• [PROMPT]: In the records below, the relevant part opens with the line containing "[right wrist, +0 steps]" and closes with the line containing "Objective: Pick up"; print that part exactly and only, without its pictures.

• [GIVEN ENTRIES]:
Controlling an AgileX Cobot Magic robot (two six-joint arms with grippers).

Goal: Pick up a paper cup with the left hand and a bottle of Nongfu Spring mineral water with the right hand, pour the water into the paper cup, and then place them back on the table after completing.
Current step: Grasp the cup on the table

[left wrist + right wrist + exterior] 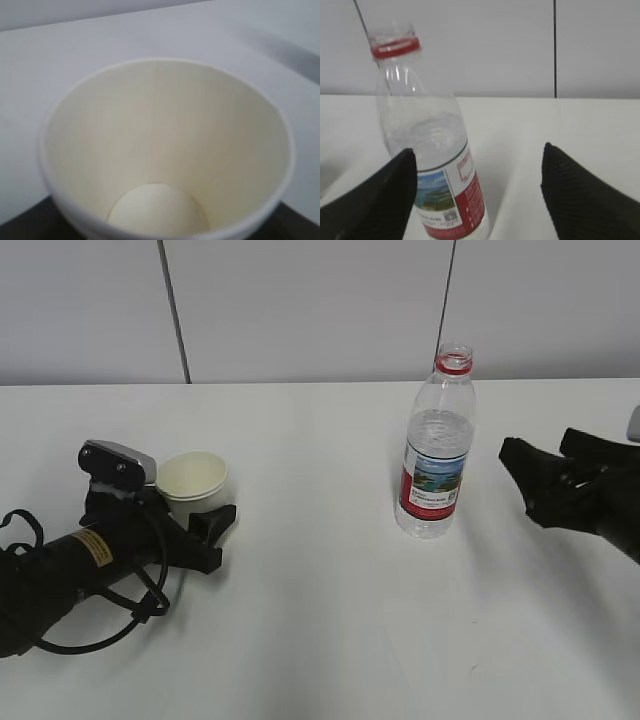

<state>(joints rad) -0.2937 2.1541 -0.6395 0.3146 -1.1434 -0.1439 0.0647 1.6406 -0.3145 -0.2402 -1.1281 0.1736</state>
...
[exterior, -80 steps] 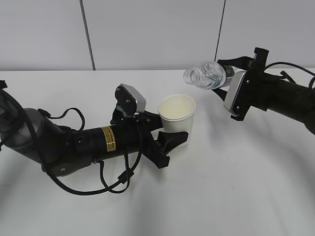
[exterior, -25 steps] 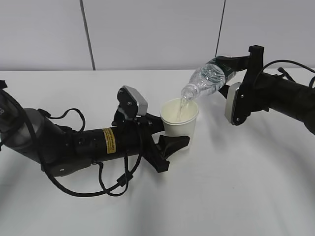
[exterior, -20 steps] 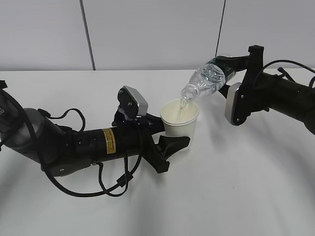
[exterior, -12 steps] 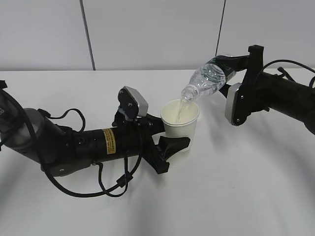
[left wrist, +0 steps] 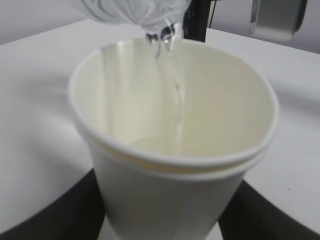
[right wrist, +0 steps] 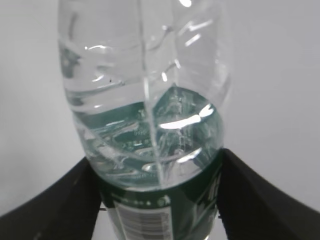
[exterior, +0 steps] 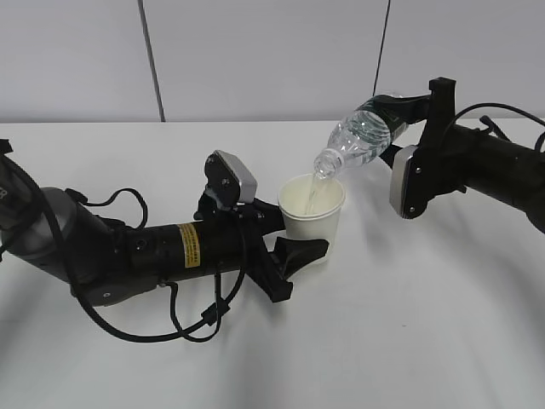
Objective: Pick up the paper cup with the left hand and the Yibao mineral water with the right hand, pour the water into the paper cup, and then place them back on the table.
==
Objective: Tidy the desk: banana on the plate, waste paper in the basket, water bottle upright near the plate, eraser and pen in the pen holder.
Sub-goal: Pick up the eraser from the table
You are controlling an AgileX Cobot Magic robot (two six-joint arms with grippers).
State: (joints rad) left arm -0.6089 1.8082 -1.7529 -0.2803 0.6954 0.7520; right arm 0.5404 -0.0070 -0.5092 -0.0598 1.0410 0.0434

• [ANSWER SECTION]:
[right wrist, +0 steps] 
[exterior, +0 steps] 
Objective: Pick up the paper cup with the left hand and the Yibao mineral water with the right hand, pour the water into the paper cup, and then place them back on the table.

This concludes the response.